Maybe. Here's where I think the J-S's failings come into play. They regarded the court of appeals' opinion merely as an opportunity to do some serious bloviating, as you properly put it. They -- and we -- would have been better served had they poured their resources into analyzing whether this particular sentence is in line with dispositions in similar cases with similarly situated (youthful, 1st-time) defendants. They'd need to control for race, so other counties would have to be compared. I'm not saying it'd be easy -- now that the Sentencing Commission is defunct, I don't know that there's any central clearinghouse -- but the J-S just wrapped up a lengthy series detailing county-by-county drunk driving cases. Perhaps if they thought a sentencing-disparity series also might get them a Pulitzer....

But, again: an excellent post.

Anonymous said...

This is only an excellent post if you are talking about his ability to weave through logic and reality and create so many shades of gray that the propoer amount of white guilt perfectly affect behavior.

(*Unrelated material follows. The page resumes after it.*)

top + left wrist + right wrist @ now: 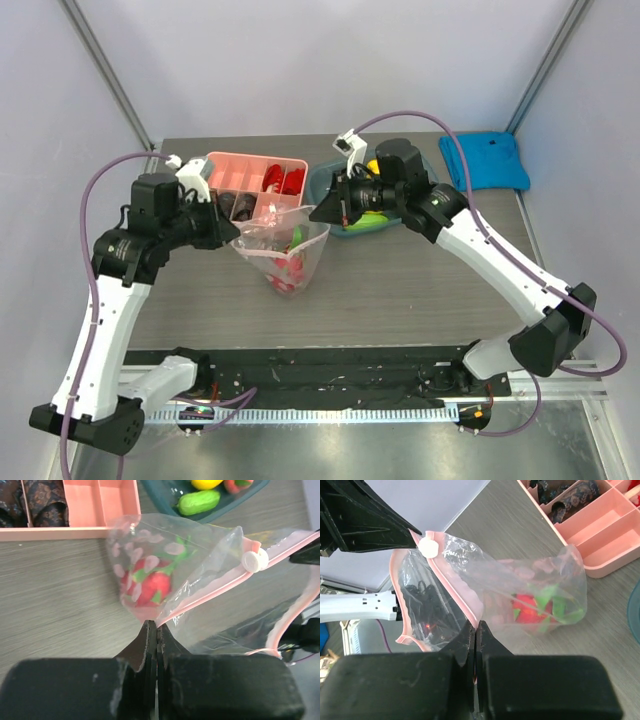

This story is nowhere near as complex as he makes it out to be. We act as if anyone who lives in Milwaukee, especially black, has an entirely different set of moral boundaries. That is just too convenient.

One moral compass is located between their ears, not determined by their zip code. Is life different in other zip codes? Certainly. But that is not excuse for behavior (selling drugs and not working) that has no redeeming value.